My precious, firstborn child… My mind simply cannot wrap around the fact that you were born into our family nine years ago today. Your amazing birth is such a marker in my life. Not only did you give me the privilege of a new role as a mother, but in your birth, I was granted a new one as well. You see… my heart grew three sizes that day. Little did I know that by staring in amazement and wonder at this miracle of creation in my arms, I soon began to see a reflection of myself that up until that day I had not seen. You see sweet boy, with you, came the realization that I too am a child. A child of a King. A King that I had dethroned from the center part of my life, and placed on the outskirts along with the myriad of other activities. I had forsaken my first love. I had grown to depend on myself.
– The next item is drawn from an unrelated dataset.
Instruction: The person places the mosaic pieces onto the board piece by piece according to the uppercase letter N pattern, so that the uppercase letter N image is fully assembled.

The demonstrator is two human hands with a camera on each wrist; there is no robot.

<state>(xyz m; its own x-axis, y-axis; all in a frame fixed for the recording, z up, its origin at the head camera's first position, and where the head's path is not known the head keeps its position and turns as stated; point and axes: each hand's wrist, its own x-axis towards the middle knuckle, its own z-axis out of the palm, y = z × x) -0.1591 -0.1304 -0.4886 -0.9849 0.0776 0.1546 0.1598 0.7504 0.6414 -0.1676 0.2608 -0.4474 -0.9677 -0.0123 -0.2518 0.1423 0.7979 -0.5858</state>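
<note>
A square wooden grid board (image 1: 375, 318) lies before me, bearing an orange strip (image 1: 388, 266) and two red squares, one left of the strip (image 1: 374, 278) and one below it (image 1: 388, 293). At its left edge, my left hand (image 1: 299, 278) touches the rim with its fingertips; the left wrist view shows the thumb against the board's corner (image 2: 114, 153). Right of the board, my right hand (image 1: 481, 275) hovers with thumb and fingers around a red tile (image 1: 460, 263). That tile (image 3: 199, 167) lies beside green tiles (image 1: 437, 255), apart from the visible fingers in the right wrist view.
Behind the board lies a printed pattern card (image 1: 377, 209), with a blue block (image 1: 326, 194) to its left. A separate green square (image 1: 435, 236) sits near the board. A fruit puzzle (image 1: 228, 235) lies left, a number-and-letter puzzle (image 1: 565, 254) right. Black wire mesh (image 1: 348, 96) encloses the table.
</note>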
You see, sweet child, what I thought I had know in my life, areas I had a handle on or control over, soon came crashing down around me, for now, I had…. responsibility. And in all honesty, it revealed to me lots of selfishness… not a pretty sight. I had a job that did not come with a manual. I had a task that came with a concoction of physical exhaustion and unexplainable joy. I traveled a road (side-by-side a fellow newbie) that was brand new. I was on a journey with no map to follow… or so I thought.
Today, sweet child, you remind me of so many things. You remind me that it’s important to pause, and laugh at the funny circumstances of life. You remind me that there are lots of questions to ponder about the world. You remind me that kindness abounds from a heart that is peaceful. You remind me that the answers of today could change by tomorrow. You remind me of the day that the Lord did a work in my heart. I love you Austin. Thank you for the gift of you!